TASK DESCRIPTION:
Word for word, restate the listing that follows and leave out the images.

Segment Start: DATA FOR ANALYSIS

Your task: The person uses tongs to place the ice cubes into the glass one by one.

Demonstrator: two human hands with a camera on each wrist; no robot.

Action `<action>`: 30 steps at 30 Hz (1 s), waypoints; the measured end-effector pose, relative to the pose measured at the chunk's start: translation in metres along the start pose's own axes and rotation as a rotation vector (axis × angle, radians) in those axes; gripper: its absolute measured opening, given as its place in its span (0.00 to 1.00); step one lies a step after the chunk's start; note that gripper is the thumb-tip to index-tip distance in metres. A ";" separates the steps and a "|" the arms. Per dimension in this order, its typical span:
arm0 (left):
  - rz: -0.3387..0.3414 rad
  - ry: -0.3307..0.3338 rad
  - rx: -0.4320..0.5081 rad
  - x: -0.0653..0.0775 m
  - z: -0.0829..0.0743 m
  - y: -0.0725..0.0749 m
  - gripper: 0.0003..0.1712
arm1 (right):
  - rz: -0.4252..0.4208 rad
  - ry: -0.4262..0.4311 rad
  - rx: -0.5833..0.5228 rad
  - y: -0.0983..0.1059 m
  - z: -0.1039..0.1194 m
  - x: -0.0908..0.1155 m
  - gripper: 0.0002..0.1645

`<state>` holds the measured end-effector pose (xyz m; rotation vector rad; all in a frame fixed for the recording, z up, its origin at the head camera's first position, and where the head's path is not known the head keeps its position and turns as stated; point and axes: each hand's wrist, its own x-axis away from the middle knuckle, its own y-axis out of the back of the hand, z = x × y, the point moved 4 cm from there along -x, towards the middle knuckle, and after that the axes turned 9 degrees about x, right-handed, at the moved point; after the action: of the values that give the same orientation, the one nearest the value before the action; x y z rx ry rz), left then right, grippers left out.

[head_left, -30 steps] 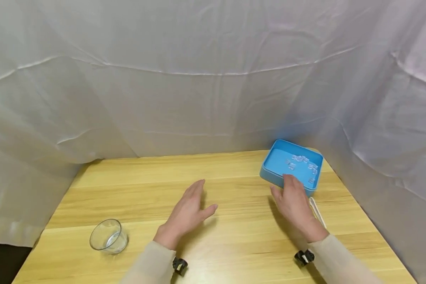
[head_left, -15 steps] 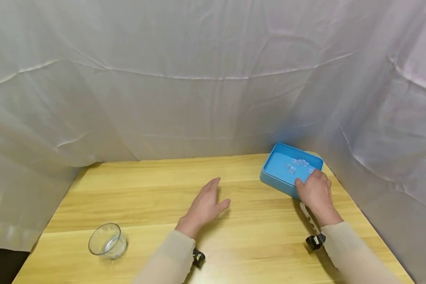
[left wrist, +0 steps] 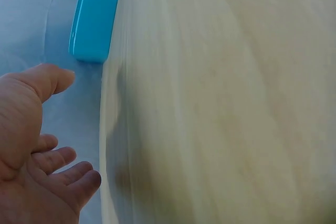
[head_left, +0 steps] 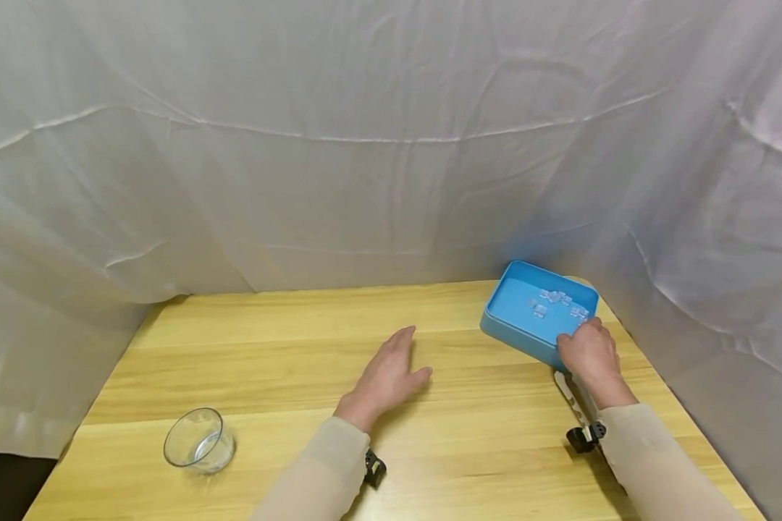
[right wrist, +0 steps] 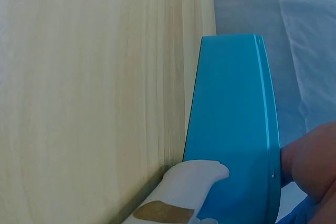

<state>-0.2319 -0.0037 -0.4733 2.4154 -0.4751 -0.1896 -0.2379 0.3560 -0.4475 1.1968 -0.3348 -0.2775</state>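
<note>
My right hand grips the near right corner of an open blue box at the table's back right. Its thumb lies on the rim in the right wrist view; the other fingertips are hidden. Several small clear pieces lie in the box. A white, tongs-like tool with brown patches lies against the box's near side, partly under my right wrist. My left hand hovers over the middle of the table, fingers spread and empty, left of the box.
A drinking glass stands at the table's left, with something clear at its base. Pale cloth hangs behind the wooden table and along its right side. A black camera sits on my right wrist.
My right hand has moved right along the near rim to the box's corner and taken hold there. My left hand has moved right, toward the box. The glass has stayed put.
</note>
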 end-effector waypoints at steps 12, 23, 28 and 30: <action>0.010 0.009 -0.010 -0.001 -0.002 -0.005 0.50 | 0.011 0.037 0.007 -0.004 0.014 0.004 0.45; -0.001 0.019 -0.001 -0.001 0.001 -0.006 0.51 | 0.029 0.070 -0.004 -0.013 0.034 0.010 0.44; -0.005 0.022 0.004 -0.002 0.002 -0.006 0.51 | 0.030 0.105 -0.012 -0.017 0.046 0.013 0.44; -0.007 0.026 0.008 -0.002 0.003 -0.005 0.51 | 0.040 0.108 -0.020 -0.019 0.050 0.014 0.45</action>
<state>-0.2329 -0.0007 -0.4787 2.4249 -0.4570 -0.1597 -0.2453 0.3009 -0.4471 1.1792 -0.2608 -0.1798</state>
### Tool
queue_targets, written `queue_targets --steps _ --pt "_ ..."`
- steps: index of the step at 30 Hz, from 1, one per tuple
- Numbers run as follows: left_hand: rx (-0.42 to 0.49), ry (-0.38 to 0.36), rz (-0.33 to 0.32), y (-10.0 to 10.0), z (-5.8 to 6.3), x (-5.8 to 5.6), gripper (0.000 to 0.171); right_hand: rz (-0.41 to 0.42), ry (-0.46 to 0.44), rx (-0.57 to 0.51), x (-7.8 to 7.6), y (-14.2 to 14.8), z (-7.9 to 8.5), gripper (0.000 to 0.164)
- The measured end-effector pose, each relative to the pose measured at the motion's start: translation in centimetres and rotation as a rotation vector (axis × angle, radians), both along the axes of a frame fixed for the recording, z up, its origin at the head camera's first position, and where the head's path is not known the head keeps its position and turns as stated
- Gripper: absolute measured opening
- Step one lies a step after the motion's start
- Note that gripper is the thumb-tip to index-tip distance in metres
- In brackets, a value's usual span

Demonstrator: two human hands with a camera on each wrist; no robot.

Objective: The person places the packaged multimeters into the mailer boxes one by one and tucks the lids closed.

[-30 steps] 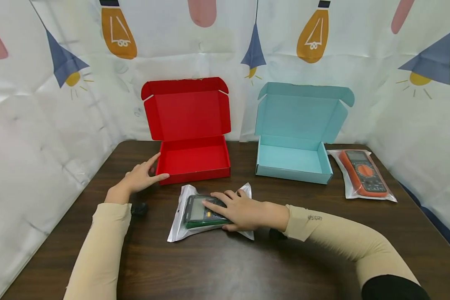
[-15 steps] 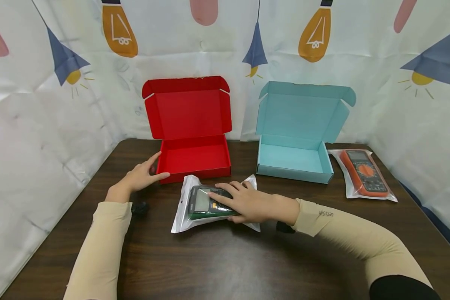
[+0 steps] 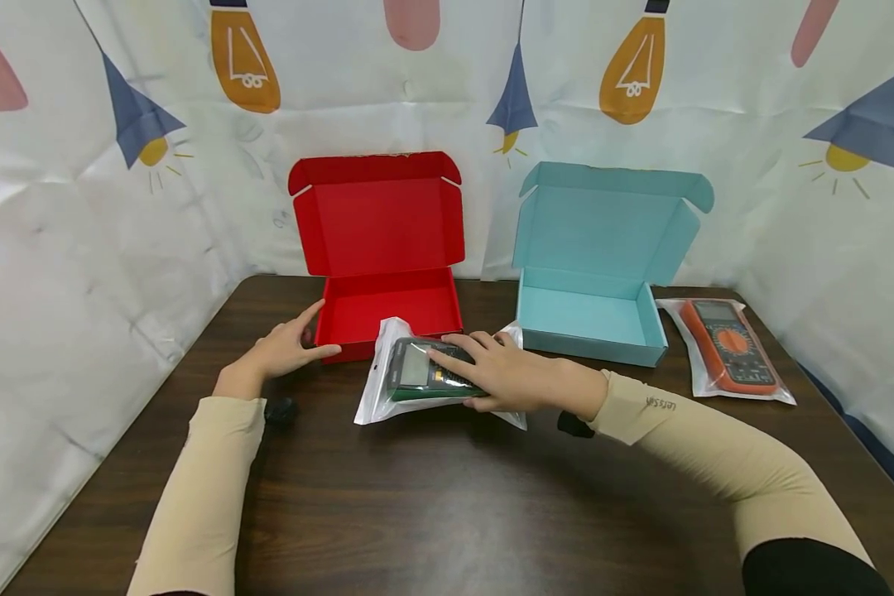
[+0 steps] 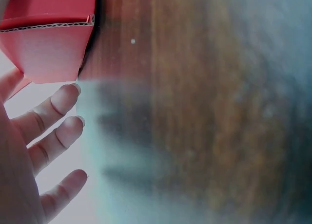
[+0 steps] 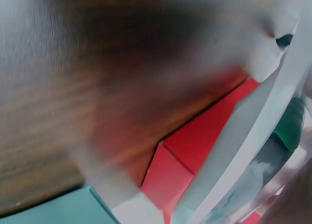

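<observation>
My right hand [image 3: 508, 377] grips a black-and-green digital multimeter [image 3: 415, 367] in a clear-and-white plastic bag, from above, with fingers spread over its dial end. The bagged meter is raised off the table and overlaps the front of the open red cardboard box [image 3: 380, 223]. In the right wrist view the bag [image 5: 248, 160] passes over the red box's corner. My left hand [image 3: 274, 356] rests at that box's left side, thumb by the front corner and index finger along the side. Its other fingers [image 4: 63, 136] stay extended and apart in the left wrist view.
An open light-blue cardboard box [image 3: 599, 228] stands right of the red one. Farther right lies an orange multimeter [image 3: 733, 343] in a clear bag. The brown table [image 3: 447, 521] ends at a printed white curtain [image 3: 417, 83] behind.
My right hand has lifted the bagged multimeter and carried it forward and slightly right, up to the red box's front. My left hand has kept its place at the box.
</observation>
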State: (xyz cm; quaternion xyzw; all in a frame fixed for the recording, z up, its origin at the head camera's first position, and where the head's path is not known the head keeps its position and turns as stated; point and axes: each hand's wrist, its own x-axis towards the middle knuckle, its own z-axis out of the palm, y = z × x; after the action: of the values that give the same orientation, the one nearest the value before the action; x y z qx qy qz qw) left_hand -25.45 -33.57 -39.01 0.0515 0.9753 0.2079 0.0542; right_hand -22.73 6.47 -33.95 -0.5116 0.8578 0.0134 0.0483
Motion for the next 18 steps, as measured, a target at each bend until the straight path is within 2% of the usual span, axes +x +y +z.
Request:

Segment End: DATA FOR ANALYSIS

YOUR SOLUTION:
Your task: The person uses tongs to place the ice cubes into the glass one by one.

Demonstrator: two human hands with a camera on each wrist; no robot.

Action `<action>`: 30 steps at 30 Hz (1 s), waypoints; the measured end-effector pose, relative to the pose measured at the chunk's start: translation in metres along the start pose's own axes and rotation as a rotation vector (axis × angle, radians) in those axes; gripper: its absolute measured opening, given as its place in its span (0.00 to 1.00); step one lies a step after the chunk's start; note that gripper is the thumb-tip to index-tip distance in metres. A ";" separates the steps and a "|" the arms. Per dimension in this order, its typical span:
arm0 (left):
  - rz: -0.3387..0.3414 rad
  - ry: -0.3307..0.3338 rad
  - rx: -0.4320..0.5081 rad
  - x: -0.0653..0.0775 m
  - z: -0.0829..0.0743 m
  - y: -0.0725..0.0749 m
  - gripper: 0.0003..0.1712
arm1 (right):
  - rz: -0.4252..0.4208 rad
  - ry: -0.4262..0.4311 rad
  - rx: -0.5833..0.5228 rad
  - y: -0.0983..0.1059 m
  - z: -0.1039..0.1194 m
  - x: -0.0908..0.1155 m
  - gripper: 0.0002..0.1645

`<state>` holds the measured end-effector pose (xyz m; rotation vector rad; all in a frame fixed for the recording, z up, its origin at the head camera's first position, and where the head's path is not known the head keeps its position and turns as stated; point and axes: each hand's wrist, its own x-axis away from the middle knuckle, its own y-axis out of the back of the hand, z = x × y, the point moved 4 cm from there along -x, towards the middle knuckle, and after that the axes turned 9 degrees about x, right-handed, at the moved point; after the action: of the values that give the same orientation, the one nearest the value before the action; x y z rx ry rz), left then right, grippers left out.

[head_left, -30 steps] 
[head_left, -15 steps] 
[left wrist, +0 steps] 
[head_left, +0 steps] 
[right wrist, +0 steps] 

<state>-0.2319 -0.0037 -0.4733 2.4154 -0.4751 -0.1896 -0.2379 0.3560 -0.4475 1.1968 -0.3348 -0.2775</state>
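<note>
My right hand grips the near right corner of an open blue box at the table's back right. Its thumb lies on the rim in the right wrist view; the other fingertips are hidden. Several small clear pieces lie in the box. A white, tongs-like tool with brown patches lies against the box's near side, partly under my right wrist. My left hand hovers over the middle of the table, fingers spread and empty, left of the box.
A drinking glass stands at the table's left, with something clear at its base. Pale cloth hangs behind the wooden table and along its right side. A black camera sits on my right wrist.
My right hand has moved right along the near rim to the box's corner and taken hold there. My left hand has moved right, toward the box. The glass has stayed put.
</note>
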 end-effector waypoints at steps 12, 23, 28 and 30: <action>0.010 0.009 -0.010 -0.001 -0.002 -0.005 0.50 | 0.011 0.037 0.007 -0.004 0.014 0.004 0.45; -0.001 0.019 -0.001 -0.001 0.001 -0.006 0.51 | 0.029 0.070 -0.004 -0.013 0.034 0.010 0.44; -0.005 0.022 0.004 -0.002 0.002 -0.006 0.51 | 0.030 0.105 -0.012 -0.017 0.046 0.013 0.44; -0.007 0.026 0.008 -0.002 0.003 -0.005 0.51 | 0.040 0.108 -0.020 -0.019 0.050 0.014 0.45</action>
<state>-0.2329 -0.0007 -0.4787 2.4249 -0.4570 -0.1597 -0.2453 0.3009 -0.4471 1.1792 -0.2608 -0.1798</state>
### Tool
queue_targets, written `queue_targets --steps _ --pt "_ ..."`
- steps: index of the step at 30 Hz, from 1, one per tuple
- Numbers run as follows: left_hand: rx (-0.42 to 0.49), ry (-0.38 to 0.36), rz (-0.33 to 0.32), y (-10.0 to 10.0), z (-5.8 to 6.3), x (-5.8 to 5.6), gripper (0.000 to 0.171); right_hand: rz (-0.41 to 0.42), ry (-0.46 to 0.44), rx (-0.57 to 0.51), x (-7.8 to 7.6), y (-14.2 to 14.8), z (-7.9 to 8.5), gripper (0.000 to 0.164)
- The measured end-effector pose, each relative to the pose measured at the motion's start: translation in centimetres and rotation as a rotation vector (axis × angle, radians), both along the axes of a frame fixed for the recording, z up, its origin at the head camera's first position, and where the head's path is not known the head keeps its position and turns as stated
- Gripper: absolute measured opening
- Step one lies a step after the motion's start
- Note that gripper is the thumb-tip to index-tip distance in metres
- In brackets, a value's usual span

Demonstrator: two human hands with a camera on each wrist; no robot.

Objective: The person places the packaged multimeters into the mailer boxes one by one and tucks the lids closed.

[-30 steps] 
[-15 steps] 
[+0 steps] 
[+0 steps] 
[+0 steps] 

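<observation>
My right hand [image 3: 508, 377] grips a black-and-green digital multimeter [image 3: 415, 367] in a clear-and-white plastic bag, from above, with fingers spread over its dial end. The bagged meter is raised off the table and overlaps the front of the open red cardboard box [image 3: 380, 223]. In the right wrist view the bag [image 5: 248, 160] passes over the red box's corner. My left hand [image 3: 274, 356] rests at that box's left side, thumb by the front corner and index finger along the side. Its other fingers [image 4: 63, 136] stay extended and apart in the left wrist view.
An open light-blue cardboard box [image 3: 599, 228] stands right of the red one. Farther right lies an orange multimeter [image 3: 733, 343] in a clear bag. The brown table [image 3: 447, 521] ends at a printed white curtain [image 3: 417, 83] behind.
My right hand has lifted the bagged multimeter and carried it forward and slightly right, up to the red box's front. My left hand has kept its place at the box.
</observation>
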State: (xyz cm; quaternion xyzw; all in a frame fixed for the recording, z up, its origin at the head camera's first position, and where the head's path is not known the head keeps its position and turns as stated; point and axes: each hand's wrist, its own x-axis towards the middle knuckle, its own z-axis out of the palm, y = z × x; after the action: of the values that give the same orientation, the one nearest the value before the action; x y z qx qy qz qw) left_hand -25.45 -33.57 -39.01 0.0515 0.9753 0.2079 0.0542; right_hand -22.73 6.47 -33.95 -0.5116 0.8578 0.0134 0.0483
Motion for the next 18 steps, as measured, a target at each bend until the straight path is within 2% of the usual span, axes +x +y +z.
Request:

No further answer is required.